Back in her classroom, Arden cleaned the dry erase board and straightened up the room before leaving. She was finishing up the last of her work when a noise made her look up.
“I’ve been standing here awhile.” Shane stood in the doorway looking like he’d spent the day on the ranch. “You were completely engrossed in your writing.”
Quickly emailing the notes to Keith, she closed the laptop with a loud click. “I was making assignment notes for the new substitute next week.”
Shane took off his hat and tossed it onto a desk. “New substitute? Are you sick?”
Arden didn’t have to have spent the last fifteen years with Shane to know how this conversation was going to go. He wasn’t going to stop her but he was going to try.
She began packing away her papers and books into her messenger bag. “No, I’m not sick. I’m going to meet my family that I’ve never met and find out about my mother’s murder.”
She was also going to have a long talk with her grandmother when she came back, but not before. Elaine wasn’t going to be allowed to make excuses for what she’d done and then try and talk Arden out of this trip. Angry with her grandmother for lying all these years, Arden wasn’t ready to face her yet without losing her temper.
“I had a feeling you’d say that.” Shane squeezed himself into one of the desks, dwarfing it with his large frame. “That’s why I made arrangements for someone to cover my office next week. We leave as soon as you can get packed.”
Mouth hanging open, Arden couldn’t believe her ears. “You’re not going to try and stop me? Talk me out of it?”
Chuckling, Shane stretched out his long legs. “Doubt it would do any good so I might as well just go with it. You’ve found out some very disturbing things and it’s only normal that you’d want to check all this out for yourself. I’m going to help you.”

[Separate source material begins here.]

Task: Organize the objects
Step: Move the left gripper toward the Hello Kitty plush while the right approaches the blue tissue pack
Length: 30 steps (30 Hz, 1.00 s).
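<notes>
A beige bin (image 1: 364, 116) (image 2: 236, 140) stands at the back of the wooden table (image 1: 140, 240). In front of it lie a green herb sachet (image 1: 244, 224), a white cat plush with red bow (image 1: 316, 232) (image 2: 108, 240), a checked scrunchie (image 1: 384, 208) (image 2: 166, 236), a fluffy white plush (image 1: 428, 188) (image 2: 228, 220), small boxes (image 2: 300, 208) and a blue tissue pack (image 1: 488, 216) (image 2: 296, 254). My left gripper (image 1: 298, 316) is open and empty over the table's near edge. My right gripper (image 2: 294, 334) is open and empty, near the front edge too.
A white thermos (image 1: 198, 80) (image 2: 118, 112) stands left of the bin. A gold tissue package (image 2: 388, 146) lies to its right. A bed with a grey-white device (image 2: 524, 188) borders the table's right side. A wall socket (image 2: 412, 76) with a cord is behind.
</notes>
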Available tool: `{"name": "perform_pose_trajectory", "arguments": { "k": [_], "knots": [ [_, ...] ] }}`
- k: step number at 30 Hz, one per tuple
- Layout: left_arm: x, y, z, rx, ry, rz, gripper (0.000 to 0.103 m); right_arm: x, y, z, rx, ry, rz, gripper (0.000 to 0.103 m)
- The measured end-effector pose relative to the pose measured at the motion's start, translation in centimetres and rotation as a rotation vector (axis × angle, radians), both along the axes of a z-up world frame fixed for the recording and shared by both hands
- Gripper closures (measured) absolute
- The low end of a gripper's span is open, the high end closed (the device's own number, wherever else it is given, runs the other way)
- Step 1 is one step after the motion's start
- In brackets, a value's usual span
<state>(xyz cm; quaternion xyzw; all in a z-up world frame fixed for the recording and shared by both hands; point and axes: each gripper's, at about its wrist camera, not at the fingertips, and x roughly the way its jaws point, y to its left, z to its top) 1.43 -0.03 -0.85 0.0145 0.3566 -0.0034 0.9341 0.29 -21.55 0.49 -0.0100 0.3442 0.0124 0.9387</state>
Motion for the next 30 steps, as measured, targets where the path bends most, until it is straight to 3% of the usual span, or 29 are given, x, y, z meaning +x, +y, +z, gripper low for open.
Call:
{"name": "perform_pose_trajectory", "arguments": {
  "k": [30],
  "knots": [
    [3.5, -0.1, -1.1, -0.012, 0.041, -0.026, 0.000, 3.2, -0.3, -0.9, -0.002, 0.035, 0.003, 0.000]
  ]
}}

Arden fell back into her chair, still not believing her ears. “I thought you’d try and stop me. I thought you’d tell me all the reasons I shouldn’t go.”
“Seems to me the only reason would be that you might lose your job by taking time off so early, and I don’t think that would compel you to stay.” He grinned, showing off the Anderson dimple in his cheek and looking so darn smug she wanted to kick his shin. “It would appear, princess, that you’ve forgotten quite a bit these last few years, especially about how I indulge your every whim. When have I ever been able to say no to you unless it involved your health and safety?”
Searching the nooks and crannies of her mind, she was surprised that she couldn’t think of one time that he had. He only put up barriers when he thought something might be dangerous or unhealthy, like the time she wanted to bungee off a bridge with a few of her friends. He’d been right of course, as they really didn’t know what they were doing and would have managed to get them all killed if he hadn’t talked some sense into them.
“You’re going with me?”
It shouldn’t make her happy but a thrill shot through her body. This friendship stuff was not too bad. She could get used to this.
“I certainly cannot let you go alone. Ben is still missing and we don’t know why. Until then, I think it’s prudent for someone to keep an eye on you and that someone is me. Are you okay with that?”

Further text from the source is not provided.